Data extract –
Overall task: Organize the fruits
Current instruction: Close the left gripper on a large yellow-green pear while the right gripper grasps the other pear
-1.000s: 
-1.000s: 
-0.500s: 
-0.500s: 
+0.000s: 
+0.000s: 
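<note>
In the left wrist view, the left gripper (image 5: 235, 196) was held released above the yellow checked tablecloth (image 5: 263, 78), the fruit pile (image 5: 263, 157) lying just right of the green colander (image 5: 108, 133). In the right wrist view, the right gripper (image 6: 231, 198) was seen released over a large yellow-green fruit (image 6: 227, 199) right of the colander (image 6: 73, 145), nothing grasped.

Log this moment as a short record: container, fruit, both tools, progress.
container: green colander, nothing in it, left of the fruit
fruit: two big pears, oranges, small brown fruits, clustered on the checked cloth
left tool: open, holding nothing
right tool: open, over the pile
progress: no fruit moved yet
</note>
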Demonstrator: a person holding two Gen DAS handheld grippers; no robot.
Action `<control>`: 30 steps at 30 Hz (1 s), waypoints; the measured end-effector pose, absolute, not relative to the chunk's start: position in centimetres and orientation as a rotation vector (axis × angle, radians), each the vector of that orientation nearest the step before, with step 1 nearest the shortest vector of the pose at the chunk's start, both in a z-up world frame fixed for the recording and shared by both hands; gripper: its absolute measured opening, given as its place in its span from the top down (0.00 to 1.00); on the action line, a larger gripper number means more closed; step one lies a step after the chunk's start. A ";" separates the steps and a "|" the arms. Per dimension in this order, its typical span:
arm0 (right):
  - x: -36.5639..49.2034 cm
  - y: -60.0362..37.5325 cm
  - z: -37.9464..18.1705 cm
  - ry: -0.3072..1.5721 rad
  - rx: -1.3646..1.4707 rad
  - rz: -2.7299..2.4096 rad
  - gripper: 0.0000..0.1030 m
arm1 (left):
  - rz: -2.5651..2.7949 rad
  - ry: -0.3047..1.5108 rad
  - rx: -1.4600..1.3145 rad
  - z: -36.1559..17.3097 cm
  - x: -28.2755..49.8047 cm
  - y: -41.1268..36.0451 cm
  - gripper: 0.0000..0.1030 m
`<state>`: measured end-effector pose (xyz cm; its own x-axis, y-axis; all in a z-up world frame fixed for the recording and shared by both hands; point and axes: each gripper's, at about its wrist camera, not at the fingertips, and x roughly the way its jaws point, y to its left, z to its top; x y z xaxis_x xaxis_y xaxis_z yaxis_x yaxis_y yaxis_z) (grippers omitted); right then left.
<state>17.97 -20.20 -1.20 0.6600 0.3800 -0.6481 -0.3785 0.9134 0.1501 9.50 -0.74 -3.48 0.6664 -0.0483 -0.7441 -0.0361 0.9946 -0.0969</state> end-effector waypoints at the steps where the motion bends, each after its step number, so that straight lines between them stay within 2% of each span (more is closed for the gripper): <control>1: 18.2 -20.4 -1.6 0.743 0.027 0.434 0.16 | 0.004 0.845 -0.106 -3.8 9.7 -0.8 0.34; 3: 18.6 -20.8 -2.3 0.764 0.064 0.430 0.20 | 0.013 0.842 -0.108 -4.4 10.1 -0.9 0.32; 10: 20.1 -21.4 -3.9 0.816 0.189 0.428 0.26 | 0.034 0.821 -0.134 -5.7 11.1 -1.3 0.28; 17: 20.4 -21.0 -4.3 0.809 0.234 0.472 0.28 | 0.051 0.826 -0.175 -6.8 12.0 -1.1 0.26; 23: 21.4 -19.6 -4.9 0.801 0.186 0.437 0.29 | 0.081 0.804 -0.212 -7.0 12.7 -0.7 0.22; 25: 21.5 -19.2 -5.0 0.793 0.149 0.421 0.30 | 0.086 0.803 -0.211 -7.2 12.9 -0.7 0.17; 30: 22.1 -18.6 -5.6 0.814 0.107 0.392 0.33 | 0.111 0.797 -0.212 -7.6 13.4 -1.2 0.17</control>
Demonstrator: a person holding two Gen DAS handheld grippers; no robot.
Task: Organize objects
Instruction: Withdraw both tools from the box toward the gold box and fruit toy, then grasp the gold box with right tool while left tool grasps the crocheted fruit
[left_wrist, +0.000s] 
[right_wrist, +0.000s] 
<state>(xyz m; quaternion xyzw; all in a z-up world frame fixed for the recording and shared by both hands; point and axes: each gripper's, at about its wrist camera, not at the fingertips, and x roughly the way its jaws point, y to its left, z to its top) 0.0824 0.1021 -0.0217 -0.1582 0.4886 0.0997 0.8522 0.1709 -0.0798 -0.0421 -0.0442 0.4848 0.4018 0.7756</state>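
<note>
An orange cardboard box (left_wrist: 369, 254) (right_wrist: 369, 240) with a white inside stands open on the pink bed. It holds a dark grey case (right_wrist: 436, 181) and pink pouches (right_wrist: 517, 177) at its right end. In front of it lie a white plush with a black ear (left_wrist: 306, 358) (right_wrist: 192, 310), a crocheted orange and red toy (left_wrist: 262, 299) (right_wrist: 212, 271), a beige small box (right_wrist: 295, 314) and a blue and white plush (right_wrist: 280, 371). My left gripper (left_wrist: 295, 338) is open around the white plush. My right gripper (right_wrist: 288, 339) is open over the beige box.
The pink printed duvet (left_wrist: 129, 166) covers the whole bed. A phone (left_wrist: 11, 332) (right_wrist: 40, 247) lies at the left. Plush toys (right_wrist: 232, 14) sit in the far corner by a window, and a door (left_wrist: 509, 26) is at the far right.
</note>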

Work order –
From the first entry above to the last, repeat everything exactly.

Solution for this problem –
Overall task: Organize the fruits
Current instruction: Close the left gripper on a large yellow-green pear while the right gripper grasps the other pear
-1.000s: 
-1.000s: 
-0.500s: 
-0.500s: 
+0.000s: 
+0.000s: 
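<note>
In the left wrist view, the left gripper (image 5: 235, 196) was held released above the yellow checked tablecloth (image 5: 263, 78), the fruit pile (image 5: 263, 157) lying just right of the green colander (image 5: 108, 133). In the right wrist view, the right gripper (image 6: 231, 198) was seen released over a large yellow-green fruit (image 6: 227, 199) right of the colander (image 6: 73, 145), nothing grasped.

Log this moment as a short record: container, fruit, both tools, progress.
container: green colander, nothing in it, left of the fruit
fruit: two big pears, oranges, small brown fruits, clustered on the checked cloth
left tool: open, holding nothing
right tool: open, over the pile
progress: no fruit moved yet
</note>
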Demonstrator: a person holding two Gen DAS handheld grippers; no robot.
Action `<control>`: 30 steps at 30 Hz (1 s), waypoints; the measured end-effector pose, absolute, not relative to the chunk's start: position in centimetres and orientation as a rotation vector (axis × angle, radians), each the vector of that orientation nearest the step before, with step 1 nearest the shortest vector of the pose at the chunk's start, both in a z-up world frame fixed for the recording and shared by both hands; gripper: its absolute measured opening, given as its place in its span from the top down (0.00 to 1.00); on the action line, a larger gripper number means more closed; step one lies a step after the chunk's start. A ";" separates the steps and a "|" the arms. Per dimension in this order, its typical span:
arm0 (right):
  - x: -36.5639..49.2034 cm
  - y: -60.0362..37.5325 cm
  - z: -37.9464..18.1705 cm
  - ry: -0.3072..1.5721 rad
  - rx: -1.3646..1.4707 rad
  - rz: -2.7299..2.4096 rad
  - gripper: 0.0000..0.1030 m
arm1 (left):
  - rz: -2.5651..2.7949 rad
  - ry: -0.3047..1.5108 rad
  - rx: -1.4600..1.3145 rad
  - z: -36.1559..17.3097 cm
  - x: -28.2755..49.8047 cm
  - y: -41.1268..36.0451 cm
  - gripper: 0.0000..0.1030 m
`<state>`: measured end-effector pose (xyz cm; its own x-axis, y-axis; all in a z-up world frame fixed for the recording and shared by both hands; point and axes: each gripper's, at about its wrist camera, not at the fingertips, and x roughly the way its jaws point, y to its left, z to its top; x y z xaxis_x xaxis_y xaxis_z yaxis_x yaxis_y yaxis_z) (grippers omitted); right then left.
<state>17.97 -20.20 -1.20 0.6600 0.3800 -0.6481 -0.3785 0.9134 0.1501 9.50 -0.74 -3.48 0.6664 -0.0483 -0.7441 -0.0361 0.9946 -0.0969</state> end-effector waypoints at the steps where the motion bends, each after its step number, so that straight lines between them stay within 2% of each span (more is closed for the gripper): <control>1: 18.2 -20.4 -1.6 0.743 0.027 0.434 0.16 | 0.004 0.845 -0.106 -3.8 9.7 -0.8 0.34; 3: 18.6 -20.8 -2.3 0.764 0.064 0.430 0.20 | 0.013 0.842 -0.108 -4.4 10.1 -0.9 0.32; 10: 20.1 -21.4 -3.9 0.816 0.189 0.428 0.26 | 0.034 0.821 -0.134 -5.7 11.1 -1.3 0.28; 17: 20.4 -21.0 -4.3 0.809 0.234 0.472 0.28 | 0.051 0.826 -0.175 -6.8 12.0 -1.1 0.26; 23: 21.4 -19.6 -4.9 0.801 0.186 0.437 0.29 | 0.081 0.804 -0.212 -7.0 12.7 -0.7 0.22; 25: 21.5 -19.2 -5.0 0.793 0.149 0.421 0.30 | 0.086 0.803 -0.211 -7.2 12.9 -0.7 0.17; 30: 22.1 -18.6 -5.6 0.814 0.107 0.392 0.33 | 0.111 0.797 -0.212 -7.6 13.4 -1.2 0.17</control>
Demonstrator: a person holding two Gen DAS handheld grippers; no robot.
Task: Organize objects
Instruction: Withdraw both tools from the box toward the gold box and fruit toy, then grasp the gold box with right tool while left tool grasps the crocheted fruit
[left_wrist, +0.000s] 
[right_wrist, +0.000s] 
<state>(xyz m; quaternion xyzw; all in a z-up world frame fixed for the recording and shared by both hands; point and axes: each gripper's, at about its wrist camera, not at the fingertips, and x roughly the way its jaws point, y to its left, z to its top) 0.0824 0.1021 -0.0217 -0.1582 0.4886 0.0997 0.8522 0.1709 -0.0798 -0.0421 -0.0442 0.4848 0.4018 0.7756</state>
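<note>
An orange cardboard box (left_wrist: 369, 254) (right_wrist: 369, 240) with a white inside stands open on the pink bed. It holds a dark grey case (right_wrist: 436, 181) and pink pouches (right_wrist: 517, 177) at its right end. In front of it lie a white plush with a black ear (left_wrist: 306, 358) (right_wrist: 192, 310), a crocheted orange and red toy (left_wrist: 262, 299) (right_wrist: 212, 271), a beige small box (right_wrist: 295, 314) and a blue and white plush (right_wrist: 280, 371). My left gripper (left_wrist: 295, 338) is open around the white plush. My right gripper (right_wrist: 288, 339) is open over the beige box.
The pink printed duvet (left_wrist: 129, 166) covers the whole bed. A phone (left_wrist: 11, 332) (right_wrist: 40, 247) lies at the left. Plush toys (right_wrist: 232, 14) sit in the far corner by a window, and a door (left_wrist: 509, 26) is at the far right.
</note>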

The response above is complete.